Goal of the exercise:
Everything in the listing below should be repeated exactly, apart from the pictures.

Data extract:
[Start of section]
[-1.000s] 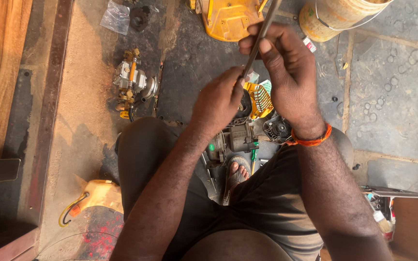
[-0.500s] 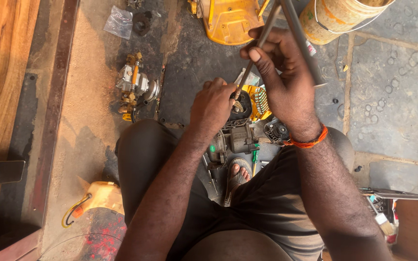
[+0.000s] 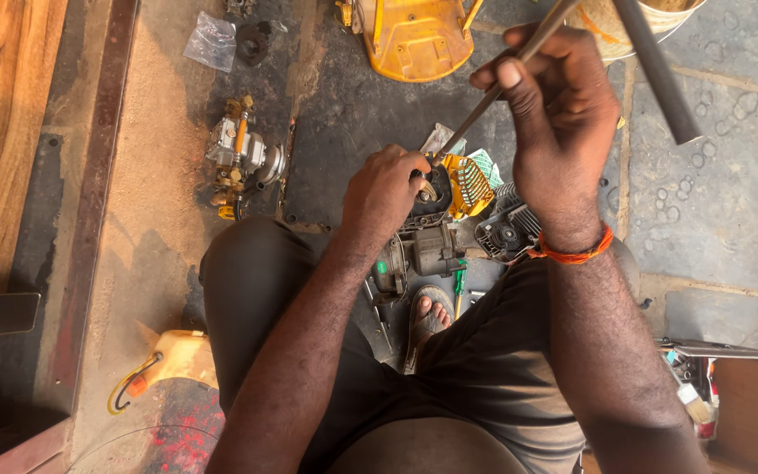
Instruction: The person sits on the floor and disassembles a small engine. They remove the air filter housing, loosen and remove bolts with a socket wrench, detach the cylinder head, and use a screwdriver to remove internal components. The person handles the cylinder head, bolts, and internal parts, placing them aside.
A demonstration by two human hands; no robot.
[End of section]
Solution to this exercise:
[-1.000s] 
[-0.500s] 
[+0.000s] 
Instruction: The person sits on the floor and disassembles a small engine. They remove the air filter housing, loosen and remove bolts with a socket wrench, detach the cylinder head, and use a screwdriver to remove internal components. The person handles the cylinder head, bolts, and internal parts, placing them aside.
A demonstration by two human hands; no robot.

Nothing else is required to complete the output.